■ **What to do**: In the data below, which lines contain "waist"? List them by copying each one.

■ **Data**:
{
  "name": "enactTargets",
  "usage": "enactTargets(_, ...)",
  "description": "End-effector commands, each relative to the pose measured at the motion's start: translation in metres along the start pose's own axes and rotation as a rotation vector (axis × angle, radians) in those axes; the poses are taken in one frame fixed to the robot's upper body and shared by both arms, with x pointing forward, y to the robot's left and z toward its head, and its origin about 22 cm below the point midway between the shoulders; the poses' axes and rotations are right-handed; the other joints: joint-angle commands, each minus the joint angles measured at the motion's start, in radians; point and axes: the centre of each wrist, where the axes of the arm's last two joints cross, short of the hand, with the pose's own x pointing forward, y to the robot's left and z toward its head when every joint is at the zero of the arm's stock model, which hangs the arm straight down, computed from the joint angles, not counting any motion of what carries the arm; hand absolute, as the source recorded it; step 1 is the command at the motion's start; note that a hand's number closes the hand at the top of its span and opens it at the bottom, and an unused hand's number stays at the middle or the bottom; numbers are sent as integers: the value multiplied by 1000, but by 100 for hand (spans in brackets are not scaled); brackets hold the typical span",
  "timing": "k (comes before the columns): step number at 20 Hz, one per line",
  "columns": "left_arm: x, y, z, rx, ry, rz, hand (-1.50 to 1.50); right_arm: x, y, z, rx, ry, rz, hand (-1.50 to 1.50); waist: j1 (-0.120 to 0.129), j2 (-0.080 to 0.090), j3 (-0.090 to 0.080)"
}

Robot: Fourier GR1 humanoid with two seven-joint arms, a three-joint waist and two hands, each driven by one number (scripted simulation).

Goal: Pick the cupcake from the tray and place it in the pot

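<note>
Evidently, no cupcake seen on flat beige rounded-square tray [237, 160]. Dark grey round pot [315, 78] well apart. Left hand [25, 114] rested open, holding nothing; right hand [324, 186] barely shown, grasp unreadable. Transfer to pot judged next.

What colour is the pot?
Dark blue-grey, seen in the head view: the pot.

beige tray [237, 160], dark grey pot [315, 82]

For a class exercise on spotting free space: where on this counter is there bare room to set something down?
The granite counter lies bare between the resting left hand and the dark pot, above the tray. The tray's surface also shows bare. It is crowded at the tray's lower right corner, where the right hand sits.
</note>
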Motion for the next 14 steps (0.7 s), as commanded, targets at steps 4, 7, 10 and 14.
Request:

■ **Output for this exercise**:
  "columns": "left_arm: x, y, z, rx, ry, rz, hand (-1.50 to 1.50); right_arm: x, y, z, rx, ry, rz, hand (-1.50 to 1.50); waist: j1 (-0.120 to 0.129), j2 (-0.080 to 0.090), j3 (-0.090 to 0.080)"
Robot: Fourier GR1 humanoid with two seven-joint arms, a three-joint waist and two hands, each driven by one number (scripted simulation).

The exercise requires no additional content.